Task details
Your task is to restate word for word the lines in the material below, from the one with "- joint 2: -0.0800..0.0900" up to and including the one with "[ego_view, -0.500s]". Do not carry over the pictures.
########################################
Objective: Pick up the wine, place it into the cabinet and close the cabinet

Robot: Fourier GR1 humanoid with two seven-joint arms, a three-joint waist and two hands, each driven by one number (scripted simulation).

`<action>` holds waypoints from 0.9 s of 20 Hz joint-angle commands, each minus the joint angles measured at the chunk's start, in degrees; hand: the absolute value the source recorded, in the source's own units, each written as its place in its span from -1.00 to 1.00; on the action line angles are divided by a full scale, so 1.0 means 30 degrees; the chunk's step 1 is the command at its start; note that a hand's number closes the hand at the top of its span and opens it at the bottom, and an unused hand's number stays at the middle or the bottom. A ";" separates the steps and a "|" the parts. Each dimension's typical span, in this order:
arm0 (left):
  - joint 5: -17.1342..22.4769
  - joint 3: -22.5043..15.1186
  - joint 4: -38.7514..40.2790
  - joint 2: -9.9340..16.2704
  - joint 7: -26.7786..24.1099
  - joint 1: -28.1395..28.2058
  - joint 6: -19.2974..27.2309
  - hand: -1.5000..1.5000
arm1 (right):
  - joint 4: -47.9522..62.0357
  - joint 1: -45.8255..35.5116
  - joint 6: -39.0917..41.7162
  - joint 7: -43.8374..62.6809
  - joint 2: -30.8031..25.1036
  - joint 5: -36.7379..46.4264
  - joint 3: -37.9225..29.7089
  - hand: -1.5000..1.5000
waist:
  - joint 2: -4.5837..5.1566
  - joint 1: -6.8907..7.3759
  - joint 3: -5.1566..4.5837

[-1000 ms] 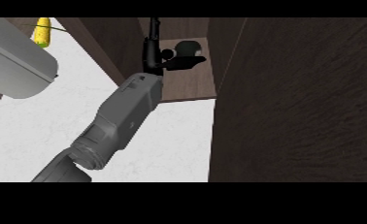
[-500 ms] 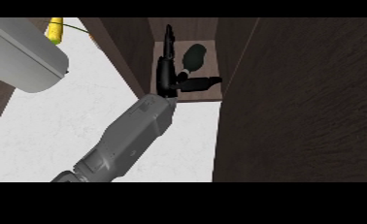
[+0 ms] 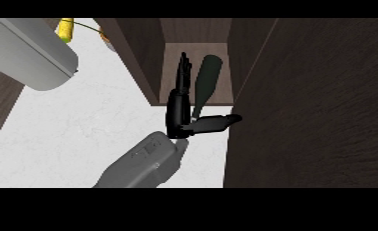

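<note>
White marbled counter (image 3: 66,125) fills the left and lower middle of my view. Dark wood cabinet (image 3: 310,105) takes the right side; its open compartment shows a brown back panel at top centre, with dark side walls either side. A large grey rounded body sits at upper left, and a yellow item (image 3: 66,29) lies just beyond it at the counter's far edge.

My right hand (image 3: 179,112) is at the mouth of the compartment, fingers straight and pointing inward, thumb stuck out to the right towards the cabinet wall. Hand open, gripping nothing. Left hand not seen.

Wine (image 3: 205,81): dark green bottle, inside the compartment, just right of my fingers, tilted. Contact with fingers: cannot tell.

Versus half a second back: hand and forearm sit lower and further back from the compartment; bottle now shows in full length beside the fingers, where earlier it was mostly hidden behind the hand
</note>
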 commanded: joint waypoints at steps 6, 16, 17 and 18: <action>-0.2437 -0.2549 -0.9162 0.2712 0.1846 0.5260 0.2191 -1.00 | -0.0606 0.0427 0.0127 0.0258 -0.0852 -0.0983 -0.1666 -1.00 | -0.0031 0.0132 0.0009; -0.4307 -0.3726 -1.4741 0.6945 0.1513 1.1569 0.1385 1.00 | -0.1644 0.1335 0.1197 0.1648 -0.2056 -0.1546 -0.1519 -1.00 | -0.0018 0.0121 -0.0006; -0.4268 -0.3820 -1.4595 0.7542 0.1064 1.2302 0.0596 1.00 | -0.0620 0.1938 0.2703 0.0244 -0.1746 -0.0164 -0.0879 1.00 | 0.0003 0.0149 0.0000; -0.4108 -0.3207 -1.3938 0.7540 0.1612 1.1396 0.0164 1.00 | -0.0187 0.2308 0.4025 -0.0322 -0.2501 -0.0963 -0.1575 1.00 | 0.0024 -0.0013 0.0007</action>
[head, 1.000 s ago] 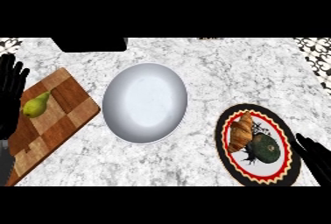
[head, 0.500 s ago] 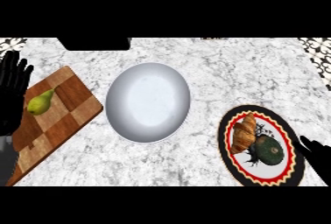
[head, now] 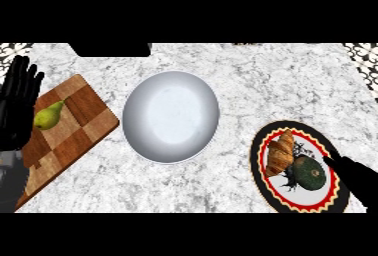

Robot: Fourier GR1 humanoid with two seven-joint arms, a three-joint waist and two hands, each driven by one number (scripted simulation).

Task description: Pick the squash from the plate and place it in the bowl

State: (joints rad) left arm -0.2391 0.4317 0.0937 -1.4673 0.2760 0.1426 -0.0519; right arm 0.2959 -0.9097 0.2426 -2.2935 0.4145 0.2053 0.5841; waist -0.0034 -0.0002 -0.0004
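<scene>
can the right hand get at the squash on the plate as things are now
Probably yes: the right hand is right beside the squash on the plate, nothing between them; the croissant lies on the far side.

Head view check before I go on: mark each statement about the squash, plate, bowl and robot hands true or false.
1. The squash lies on the plate. True.
2. The bowl already holds the squash. False: nothing shows inside it.
3. A croissant shares the plate with the squash. True.
4. The pear sits in the bowl. False: it lies on the cutting board, left of the bowl.
5. The right robot hand is beside the squash, fingers straight, not curled round it. True.
6. The left robot hand is holding the pear. False: it rests open at the left edge.
</scene>
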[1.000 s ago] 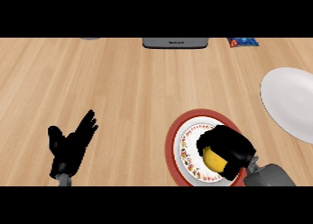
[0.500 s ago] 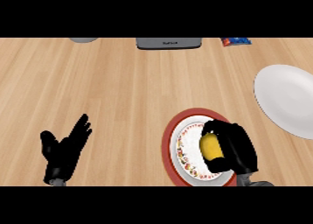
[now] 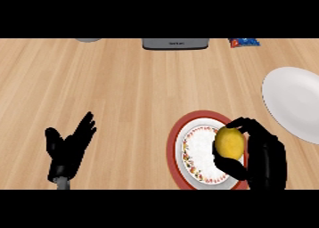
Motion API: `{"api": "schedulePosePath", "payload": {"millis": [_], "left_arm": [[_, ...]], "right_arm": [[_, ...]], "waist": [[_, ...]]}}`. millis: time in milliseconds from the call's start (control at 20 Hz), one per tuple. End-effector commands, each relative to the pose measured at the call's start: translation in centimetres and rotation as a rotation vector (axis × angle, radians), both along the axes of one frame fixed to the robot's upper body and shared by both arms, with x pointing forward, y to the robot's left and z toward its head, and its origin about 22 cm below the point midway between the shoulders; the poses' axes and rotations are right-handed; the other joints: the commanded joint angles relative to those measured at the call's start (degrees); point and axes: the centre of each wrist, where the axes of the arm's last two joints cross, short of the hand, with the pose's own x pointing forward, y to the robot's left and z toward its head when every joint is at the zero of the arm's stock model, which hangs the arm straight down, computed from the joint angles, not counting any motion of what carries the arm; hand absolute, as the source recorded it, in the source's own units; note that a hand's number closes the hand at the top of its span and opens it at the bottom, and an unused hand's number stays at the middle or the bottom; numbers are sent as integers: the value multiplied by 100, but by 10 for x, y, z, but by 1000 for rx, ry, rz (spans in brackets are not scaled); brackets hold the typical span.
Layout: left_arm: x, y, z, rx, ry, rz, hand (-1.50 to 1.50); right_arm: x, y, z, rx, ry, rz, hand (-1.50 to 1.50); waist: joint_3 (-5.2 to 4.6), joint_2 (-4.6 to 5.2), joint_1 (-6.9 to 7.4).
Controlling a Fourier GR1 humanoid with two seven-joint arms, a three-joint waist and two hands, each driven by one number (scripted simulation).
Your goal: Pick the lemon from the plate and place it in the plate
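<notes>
A yellow lemon [image 3: 229,142] sits over the right side of a red-rimmed patterned plate [image 3: 177,147] at the lower middle. My right hand [image 3: 264,156] is shut on the lemon, with fingers curled over its top and the thumb under it. A plain white plate [image 3: 299,103] lies at the right edge, apart from the hand. My left hand [image 3: 68,148] rests open at the lower left, fingers up, holding nothing.
A dark grey appliance [image 3: 175,43] stands at the counter's far edge in the middle. A blue and red packet [image 3: 244,42] lies to its right, and a grey round object [image 3: 87,39] shows at the far left.
My right hand has closed round the lemon and lifted it toward the plate's right rim. The view has shifted slightly. The left hand stays as it was.
</notes>
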Motion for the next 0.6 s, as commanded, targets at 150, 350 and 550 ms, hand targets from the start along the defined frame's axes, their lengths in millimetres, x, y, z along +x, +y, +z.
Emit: {"api": "schedulePosePath", "payload": {"millis": [150, 350, 550], "left_arm": [[-7, 0, -3, -12, 5, -24, 0], [17, 5, 2, 2, 8, -18, 0], [6, 1, -19, -13, -12, -28, 0]], "right_arm": [[-7, -40, -11, 173, -112, -188, 150], [26, -86, 2, 261, -212, -230, 150], [28, -132, -14, 176, -207, -285, 150]], "waist": [[6, 24, 76], [7, 42, 84], [2, 37, 83]]}}
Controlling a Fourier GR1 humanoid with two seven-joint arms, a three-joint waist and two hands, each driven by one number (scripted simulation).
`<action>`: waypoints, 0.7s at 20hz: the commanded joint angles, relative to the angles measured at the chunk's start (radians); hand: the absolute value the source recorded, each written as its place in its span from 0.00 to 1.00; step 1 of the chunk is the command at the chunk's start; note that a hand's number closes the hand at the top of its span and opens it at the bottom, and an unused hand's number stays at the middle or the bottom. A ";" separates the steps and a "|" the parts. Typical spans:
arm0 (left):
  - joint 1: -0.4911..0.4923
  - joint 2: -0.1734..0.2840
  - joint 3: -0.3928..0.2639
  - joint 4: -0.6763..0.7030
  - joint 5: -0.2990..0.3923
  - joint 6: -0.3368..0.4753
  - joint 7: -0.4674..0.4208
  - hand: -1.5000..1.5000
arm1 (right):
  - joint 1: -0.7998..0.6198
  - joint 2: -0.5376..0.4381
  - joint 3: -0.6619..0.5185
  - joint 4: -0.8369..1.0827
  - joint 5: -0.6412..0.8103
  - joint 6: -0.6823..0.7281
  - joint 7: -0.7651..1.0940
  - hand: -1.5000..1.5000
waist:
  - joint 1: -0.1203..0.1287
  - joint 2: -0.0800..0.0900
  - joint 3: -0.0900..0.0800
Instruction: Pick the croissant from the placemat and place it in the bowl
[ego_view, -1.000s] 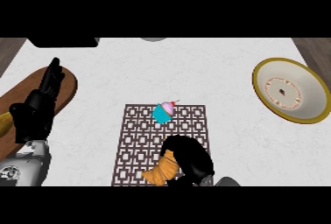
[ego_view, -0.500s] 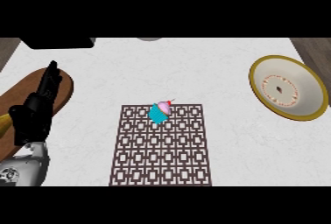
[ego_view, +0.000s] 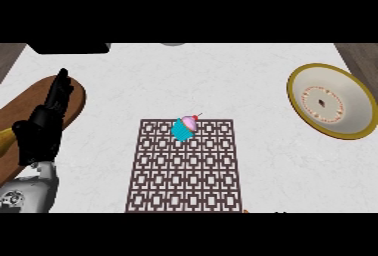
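Head view shows the left hand (ego_view: 43, 125) at the left edge, fingers straight and pointing up, open and holding nothing, resting over a brown wooden board (ego_view: 74, 97). To the right of that hand lies the placemat (ego_view: 184, 175), a dark lattice-patterned rectangle on the white counter (ego_view: 221, 75). At the mat's far edge, tilted, sits a cupcake (ego_view: 184, 128) with a blue wrapper, pink icing and a cherry. Farther right, well apart from the mat, stands the bowl (ego_view: 331, 100), pale with a yellow rim. A tiny orange bit at the mat's near right corner may be the croissant (ego_view: 246, 212), but it is too small to tell. The right hand is out of sight.
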 joint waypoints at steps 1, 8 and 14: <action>0.019 -0.013 -0.004 0.017 -0.006 0.002 -0.027 0.50 | 0.051 -0.059 -0.209 -0.110 -0.165 -0.021 -0.005 1.00 | 0.008 0.004 0.001; -0.017 -0.014 -0.012 0.021 -0.018 -0.006 -0.012 0.50 | -0.201 0.038 -0.490 0.126 -0.460 0.030 -0.020 1.00 | 0.024 0.008 0.001; -0.061 0.016 0.017 0.039 0.004 -0.042 0.002 0.50 | -0.397 0.019 -0.702 0.506 -0.579 0.058 -0.211 1.00 | 0.029 0.008 0.001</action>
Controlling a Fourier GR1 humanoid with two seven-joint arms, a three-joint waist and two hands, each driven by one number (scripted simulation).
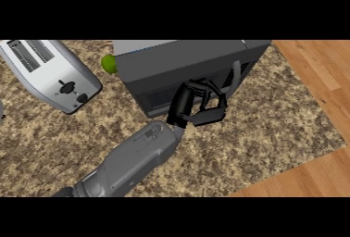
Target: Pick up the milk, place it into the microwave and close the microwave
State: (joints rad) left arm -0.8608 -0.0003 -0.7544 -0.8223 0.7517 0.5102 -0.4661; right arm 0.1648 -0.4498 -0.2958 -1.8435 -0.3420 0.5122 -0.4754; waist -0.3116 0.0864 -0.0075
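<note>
My one visible black hand (198, 104) lay against the dark grey box-shaped microwave's (184, 65) front, fingers curled; whether it held anything, I couldn't tell. The milk was hidden. I judged door-closing next: one push.

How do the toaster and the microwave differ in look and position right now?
The toaster is light silver and lies angled at the view's left; the microwave is dark grey and sits at top centre. The toaster stands apart from the hand, which is at the microwave's front. Both rest on the speckled counter.
</note>
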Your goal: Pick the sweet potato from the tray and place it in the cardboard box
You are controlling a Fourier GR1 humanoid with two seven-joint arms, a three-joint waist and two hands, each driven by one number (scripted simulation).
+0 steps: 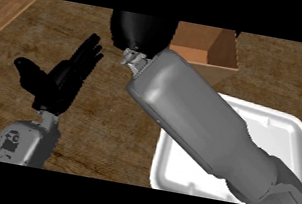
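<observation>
Right hand at cardboard box, left hand idle.

Right hand (142, 30): top centre, beside the cardboard box (209, 51); finger state cannot be told, sweet potato not visible. Its grey forearm (195, 122) runs diagonally to the lower right, crossing the white tray (291, 134) at right. Left hand (64, 78): left of centre, open, fingers straight and pointing up. All over a dark wood table (102, 141).

One tray (291, 134), one cardboard box (212, 49)
</observation>
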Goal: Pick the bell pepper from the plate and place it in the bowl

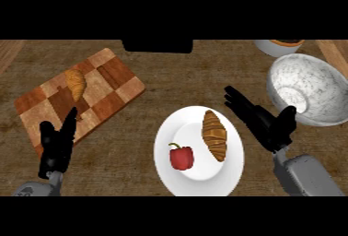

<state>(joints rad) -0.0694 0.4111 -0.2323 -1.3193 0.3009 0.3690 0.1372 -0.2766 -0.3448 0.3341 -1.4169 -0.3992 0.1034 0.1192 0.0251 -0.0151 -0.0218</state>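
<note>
**Red pepper lies on the plate, both hands open and clear of it**

The brown desk (170, 83) fills the view. On its left side a checkered wooden cutting board (102, 87) lies at a slant, with a croissant (77, 84) on it.

At the right sits a large marbled white bowl (307, 87), holding nothing that shows. Just behind it, at the top edge, part of a smaller bowl (279, 46) with something orange inside can be seen.

A white plate (198, 177) lies in the middle near the front, between the two hands. On its right half a second croissant (215, 135) runs lengthwise, front to back.

The right hand (262, 122) hovers between plate and bowl, fingers straight and spread, pointing up and to the left, beside the plate's right rim; it holds nothing. The left hand (58, 143) shows at the lower left over the board's near corner, fingers straight and together, also holding nothing.

The bell pepper (181, 157), red, rests on the plate's left half, just beside the croissant. Its long axis runs roughly front to back, with the stem pointing away, toward the top of the view and slightly left.
</note>
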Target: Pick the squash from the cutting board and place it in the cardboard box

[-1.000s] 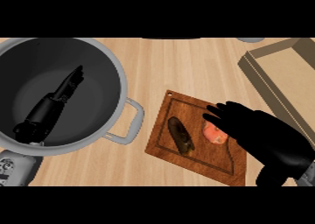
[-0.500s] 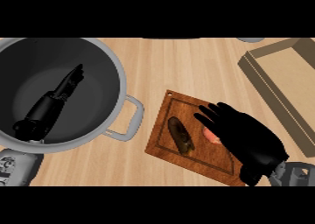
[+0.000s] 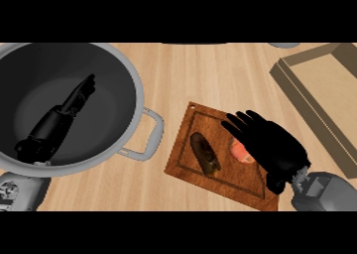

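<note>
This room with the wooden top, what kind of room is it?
Probably a kitchen. A big grey pot stands on the wooden counter, and a cutting board with food on it lies beside the pot.

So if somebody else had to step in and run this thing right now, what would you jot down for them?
Right hand: over the cutting board, fingers spread above the squash; not gripped that I can see.
Left hand: open, resting over the big pot.
Squash: on the board, mostly hidden by the hand, beside a dark vegetable.
Cardboard box: to the right.
Done: reach to the squash.
Left: grasp it, lift it, carry it right, set it in the box.
</note>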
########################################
Reply
  - joint 2: -0.0800..0.0900
  - joint 3: -0.0900..0.0800
Instruction: Pick the croissant from the placemat and place it in the bowl
[ego_view, -1.000s] 
[ego_view, -0.500s] 

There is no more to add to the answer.